L'uomo si alzò dalla sedia e prese a girarovagare per la stanza, parlando fra se e se, suggerendosi dei nomi e litigando con se stesso. Iniziò a guardare all'interno dei suoi tomi preferiti, libri di storia, di leggende, grandi classici, leggendo parole, girando pagine e passando poi al libro successivo. Il ragazzo si divertiva a guardare quell'uomo. Chissà che nome avrebbe scelto...
-AH-HAAAA- Urlò ad un certo punto l'uomo, correndo verso il tavolo con in mano un libricino spesso nemmeno un pollice intitolato "Le fiabe del Bardo". Senza un minimo di grazia sbattè le mani sul piano facendolo sobbalzare. Per fortuna il ragazzo aveva allontanato appena in tempo la scatoletta di cibo.

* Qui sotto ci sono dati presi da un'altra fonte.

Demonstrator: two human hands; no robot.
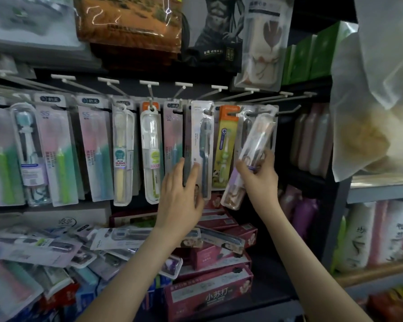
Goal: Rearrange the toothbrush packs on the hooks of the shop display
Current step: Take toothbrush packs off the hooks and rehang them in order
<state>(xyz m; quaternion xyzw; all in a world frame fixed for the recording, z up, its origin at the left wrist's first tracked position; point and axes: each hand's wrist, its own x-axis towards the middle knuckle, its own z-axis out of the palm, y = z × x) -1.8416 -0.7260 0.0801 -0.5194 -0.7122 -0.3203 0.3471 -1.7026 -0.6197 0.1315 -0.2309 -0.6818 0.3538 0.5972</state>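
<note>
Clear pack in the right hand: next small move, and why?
Probably ease its lower end rightward so it hangs straight. The right hand grips the clear pack tilted, top by a hook, bottom slanting toward the orange pack; the left hand rests flat on the white pack.

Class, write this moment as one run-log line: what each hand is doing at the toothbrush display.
left hand: flat against white pack | right hand: grips tilted clear pack | on hook: cannot tell
</note>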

-Ho trovato i nome perfetto! Che ne dici di Yors? La Y dura che da un inizio forte alla parola, la O lunga che da un senso di infinito e infine la R e la S che lo ultimano con un suono dolce e morbido. Perfetto! Eh? Che ne dici?- l'uomo guardava pieno di speranza la faccia del ragazzo con la bocca piena, il quale, vedendolo così felice, fece di sì con la testa, contento di avere un nome.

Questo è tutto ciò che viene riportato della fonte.